Copeify is designed to be this steady source of substance and success conditioning. The goal of the cognitive learning app is to deliver earlier in the young person’s life that inevitable lesson that success is really quite achievable and attainable to practically anyone in the world.  And true success always considers happiness at its core. The anonymous Copeify system is based upon life experiences and algorithms, intermixed with questions about health, leadership, purpose and service. The content generates a clean, rich and consistent interaction to help young adults reflect and iterate upon what success really means for them. Copeify is a high frequency, low touch training system to make student success something more daily, more regular and even more attainable.

 
 

We just have to meet these young adults where they are, delivering student success and happiness clues in the same frequency and modality as any other digital networks, games, follies and mediums.  This is the student success puzzle Copeify aims to solve, especially to reach underserved and inner city environments that may lack the coping support needed.

As a society, there’s been no better time than to shine a bright light of purposeful technology into the hopelessness void for our 43 million young adults.  Our early results on Copeify demonstrate that these young adults would not only embrace this conditioning for student success, but they would gladly share their success with others at a much younger age than any generation before.

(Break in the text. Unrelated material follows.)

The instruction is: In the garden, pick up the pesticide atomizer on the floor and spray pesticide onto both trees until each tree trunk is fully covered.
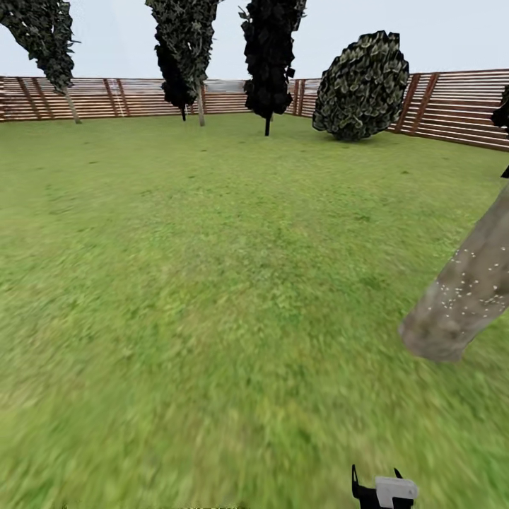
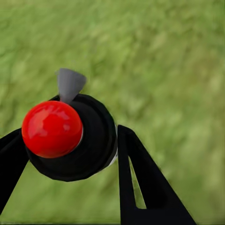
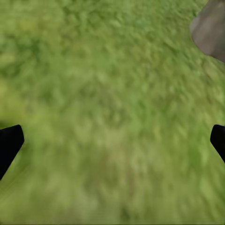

So if there is one silver lining to Covid19, then I see it as inviting young adults to buckle down, manage their own curve of stress and wellness, and think about what matters most to them. The pursuit of happiness and true success is a much deeper and patient inner journey than a chaotic campus life would have one believe. Let’s remind young adults of that, every single day.

If we are lucky, we will see millions of young adults pursuing student success - maybe even an entire lifetime of success - from a much deeper place in their hearts and minds.

The students of life will operate in a wellness band that creates a resilience and reward system uniquely their own, a paradigm to pursue their own definition of happiness, and what is a better outcome of student success than that?